OPINIóN
Actualizado 07/08/2019
Manuel Alcántara

En los tiempos que transcurren de predominio de la identidad hay resquicios que suponen un alivio frente a tamaño atosigamiento. Pero no es fácil. En primer lugar, hay que tener en cuenta que contestar a la cuestión de quién es uno o aceptar el encasillamiento que hacen los demás de uno es complejo. Más complicado aun es mantener cierta coherencia, hacer que el sambenito con el que nos movemos sea perdurable por un lapso no demasiado corto. No son tiempos más arduos que otros. De hecho, esta cuestión del esclarecimiento de donde se está parado o del alineamiento con determinadas manías, sectas o grupos trascendentales es un asunto viejo. Se vincula con el origen de la humanidad. Posiblemente lo que sí es novedoso es el ruido que conlleva el proceso, consecuencia inevitable del mayor número de gentes que habitamos el planeta y del incremento abrumador de los altavoces comunicacionales al uso.

También es reciente la conciencia de la multiplicidad, es decir, del hecho de que hoy se tiene claro que se puede ser varias cosas a la vez, que las identidades no tienen por qué ser excluyentes. Sin embargo, hay cofradías que están empeñadas en defender la trascendencia, cuando no supremacía, de una única fórmula identitaria. Sea la raza, la religión, la lengua, la nación, el sexo -o la orientación sexual-, además de otras formas mucho más particulares del devenir humano. Pero hay, así mismo, una inveterada tradición a vivir en el equívoco, en el terreno de lo indefinido. Se trata de existencias entre aguas donde la vaguedad se adueña de su sentido. Reivindican la imprecisión sin que signifique caer en la confusión. Hay congéneres que se sienten nerviosos ante ello, otros que tienen miedo, los más desean hacer borrón y cuenta nueva eliminando de raíz la anomalía que supone esa especie de disidencia. Los menos, aceptan la ambigüedad y callan o loan.
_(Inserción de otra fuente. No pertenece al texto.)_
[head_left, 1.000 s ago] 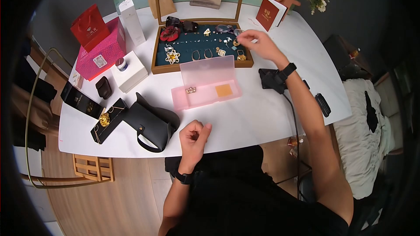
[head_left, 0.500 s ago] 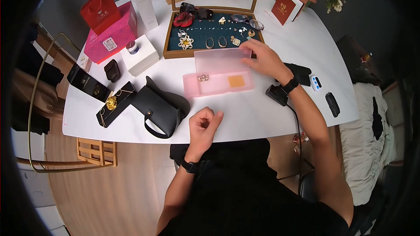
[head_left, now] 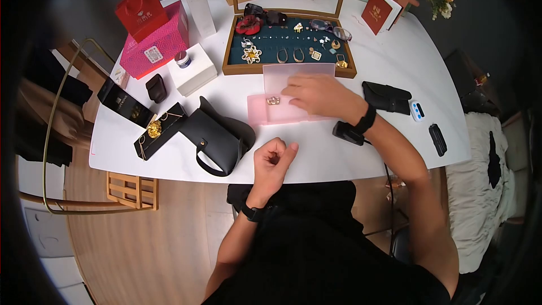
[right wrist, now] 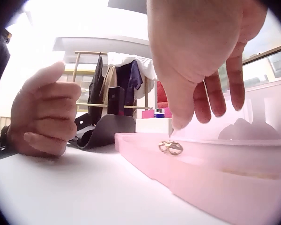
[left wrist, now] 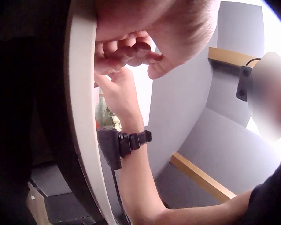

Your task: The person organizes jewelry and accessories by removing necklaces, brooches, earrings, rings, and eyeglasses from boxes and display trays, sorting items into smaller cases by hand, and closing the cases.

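Note:
My right hand (head_left: 319,93) reaches over the open pink plastic case (head_left: 257,112), palm down. In the right wrist view its thumb points down, the index finger is hidden behind it, and the other fingers hang loosely. A tiny pale piece of jewelry (right wrist: 171,133) shows at the thumb tip, pinched there; its kind cannot be told. Just below lies a gold openwork jewel (right wrist: 171,148) inside the case. My left hand (head_left: 272,164) rests at the table's front edge, fingers loosely curled round nothing. Behind the case stands a wooden jewelry box (head_left: 234,69) with its glass lid raised.
A black handbag (head_left: 212,141) and a black jewelry tray (head_left: 141,146) lie to the left. White box (head_left: 195,73), jar (head_left: 182,59) and pink box (head_left: 172,45) stand behind them. On the right are a black pouch (head_left: 387,97), a black device (head_left: 348,134) with a cable, and a red book (head_left: 379,11).
My right hand has come from the jewelry box's right side, past the pink case's lid, leftward to above the case. The left hand keeps its pose. The head view has shifted slightly.

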Demonstrator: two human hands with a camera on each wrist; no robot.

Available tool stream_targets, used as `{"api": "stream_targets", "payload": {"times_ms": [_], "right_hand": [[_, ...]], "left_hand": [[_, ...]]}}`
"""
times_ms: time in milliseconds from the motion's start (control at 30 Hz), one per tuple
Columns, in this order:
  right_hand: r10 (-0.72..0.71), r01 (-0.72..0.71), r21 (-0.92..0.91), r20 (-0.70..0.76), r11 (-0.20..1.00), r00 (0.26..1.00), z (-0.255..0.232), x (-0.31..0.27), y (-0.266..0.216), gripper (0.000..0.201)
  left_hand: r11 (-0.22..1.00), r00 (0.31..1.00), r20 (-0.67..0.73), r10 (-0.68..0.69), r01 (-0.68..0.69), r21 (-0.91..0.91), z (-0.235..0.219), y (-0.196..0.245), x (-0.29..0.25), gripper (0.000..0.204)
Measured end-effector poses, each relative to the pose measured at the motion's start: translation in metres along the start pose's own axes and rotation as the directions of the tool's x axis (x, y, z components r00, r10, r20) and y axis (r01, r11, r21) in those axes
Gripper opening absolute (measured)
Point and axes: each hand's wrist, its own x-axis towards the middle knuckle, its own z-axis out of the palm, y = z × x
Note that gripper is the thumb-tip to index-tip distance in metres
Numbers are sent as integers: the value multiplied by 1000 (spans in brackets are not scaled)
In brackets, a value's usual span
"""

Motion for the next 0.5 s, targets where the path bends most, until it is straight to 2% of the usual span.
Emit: {"api": "stream_targets", "payload": {"times_ms": [33, 100, 233, 333, 433, 500], "right_hand": [[0, 0, -2, -6, 1000, 1000, 3, 7, -4, 18], [-4, 5, -9, 105, 1000, 995, 10, 18, -9, 19], [16, -11, -53, 83, 999, 996, 24, 27, -12, 14], [-44, 55, -83, 126, 995, 991, 24, 26, -14, 11], [-4, 8, -29, 109, 1000, 994, 25, 23, -16, 11], [78, -85, 31, 191, 996, 979, 23, 22, -18, 11]], "left_hand": [[1000, 1000, -15, -4, 4, -30, 1, -1, -1, 39], [999, 1000, -13, -3, 2, -37, 2, 0, -1, 39], [1000, 1000, 7, -11, 11, -26, -1, 2, 0, 37], [1000, 1000, 4, -12, 12, -20, -2, 2, 0, 36], [1000, 1000, 5, -12, 12, -24, -2, 1, -1, 36], [1000, 1000, 7, -7, 7, -31, -2, 0, 0, 36]]}}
Lleva allí toda su vida. Conoce a los nietos, a los hijos, de aquellas parejas que llegaron hace 40 años al inmueble de quince viviendas. Apenas si ha habido cambios entre los inquilinos. Cultiva modales educados que amparan su actitud de servicio. Aunque hay unas ordenanzas municipales, su predisposición es permanente. A cualquier hora está disponible y tampoco suele tomar vacaciones. Todo parece explícito. Decenas de roles se entremezclan en el afán cotidiano. Él observa. Hace sus cábalas y su composición de lugar de quién es quién y qué pequeñas circunstancias modifican hábitos, introducen penas o alegrías. Sabe que por mucho que pretenda conocer de aquellas andanzas todo permanece en el reino de lo ambiguo; sus vidas, la suya. Habida cuenta de su mutismo amable y de la coraza que fue construyendo a lo largo del tiempo, dejaron de preguntarle hace mucho cualquier cosa que no tuviera que ver con su quehacer preciso. Aunque cada mañana se viste con el uniforme, él siente que no es el portero, pero no sabe responderse a sí mismo quién es. Tampoco ellos saben que está en otro sitio.